La fosse s’excite un peu, mais rien de comparable avec ce que l’on a vu du show de Jul (en vidéos). Il faut dire que les morceaux sont des tubes calmes, la tristesse ronge les entrailles, Ambroise Willaume alias Sage fait frémir son clavier, les boules grossissent dans les gorges.

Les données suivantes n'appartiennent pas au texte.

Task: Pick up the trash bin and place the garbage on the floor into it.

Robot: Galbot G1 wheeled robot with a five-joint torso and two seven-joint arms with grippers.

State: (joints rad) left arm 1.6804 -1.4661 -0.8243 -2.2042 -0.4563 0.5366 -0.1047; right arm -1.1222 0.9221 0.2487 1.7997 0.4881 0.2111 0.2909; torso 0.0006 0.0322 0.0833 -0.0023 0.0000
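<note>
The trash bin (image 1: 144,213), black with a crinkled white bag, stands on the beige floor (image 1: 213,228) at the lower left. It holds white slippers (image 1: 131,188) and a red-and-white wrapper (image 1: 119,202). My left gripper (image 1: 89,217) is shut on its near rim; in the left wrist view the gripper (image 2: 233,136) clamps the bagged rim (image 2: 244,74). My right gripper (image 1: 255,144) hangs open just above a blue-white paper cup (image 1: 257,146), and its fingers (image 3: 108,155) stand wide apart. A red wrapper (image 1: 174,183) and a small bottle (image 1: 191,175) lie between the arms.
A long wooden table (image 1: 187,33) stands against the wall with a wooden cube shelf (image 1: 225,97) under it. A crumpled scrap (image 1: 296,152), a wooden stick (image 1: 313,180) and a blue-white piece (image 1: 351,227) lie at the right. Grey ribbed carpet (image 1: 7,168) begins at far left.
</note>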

Sur Évidemment, Lomepal parle de notoriété, de solitude, de son rapport aux fans, de son envie qu’on l’aime, de ses manques, du fait qu’il a très fort envie de « briller comme l’or » après avoir passé « sa vie invisible comme l’air. » Dit comme ça, c’est niais n’est-ce pas ? Dit par Lomepal, c’est troublant de sincérité. Le mec se met à nu, cash, dans toute sa pathétique vulnérabilité d’être humain, avec sa honte d’avoir envie d’être aimé, reconnu par ses pairs, adulé même. Il a de la chance, une forêt de téléphones scintille en face de lui, dans le noir. De la même façon que J-Lo nous assurait ne jamais avoir changé, être toujours la même « Jenny from the block “, Lomepal nous bassine avec ses pieds sur terre, envoyant même le fidèle Caballero narrer ses débuts de galère dans une étrange vidéo 3D sans grand intérêt (pour qu’une histoire fonctionne, il faut des détails, de la précision, sinon ça ne marche pas). Comme s’il voulait nous prouver sa normalité, alors même que tous ses morceaux ne parlent que de l’impossible normalité, de la case dans laquelle on ne parvient pas à rentrer, confiant la maladie mentale de sa grand-mère qui offre d’ailleurs son prénom, Jeannine, à son deuxième album.
Quand Orelsan se ramène
Lomepal fait une incursion dans le public, accueille Orelsan sur La Vérité, le tacle gentiment pour ne pas avoir écouté la réédition de Jeannine baptisée Amina, invite Roméo Elvis sur un rappel de 1000°. Dommage, vraiment, qu’il n’y ait pas eu de surprise plus surprenante comme Philippe Katerine, par exemple. Mais l’essentiel est peut-être déjà là, non pas dans l’esbroufe mais dans l’invitation que nous tend Lomepal à concentrer notre attention sur ses textes. C’est eux, finalement, que l’on est venu célébrer, déclamer. Torse nu, les yeux vidés, Lomepal se casse de scène avec sa bande de potes. “Là j’aspire à ne plus avoir de projets, à faire un break. J’ai envie de voyager tout seul. J’ai peur de la solitude mais je vais le faire quand même. Je vais laisser mon portable », nous assurait-il lors de notre dernier entretien. Espérons qu’il ne reste pas absent trop longtemps.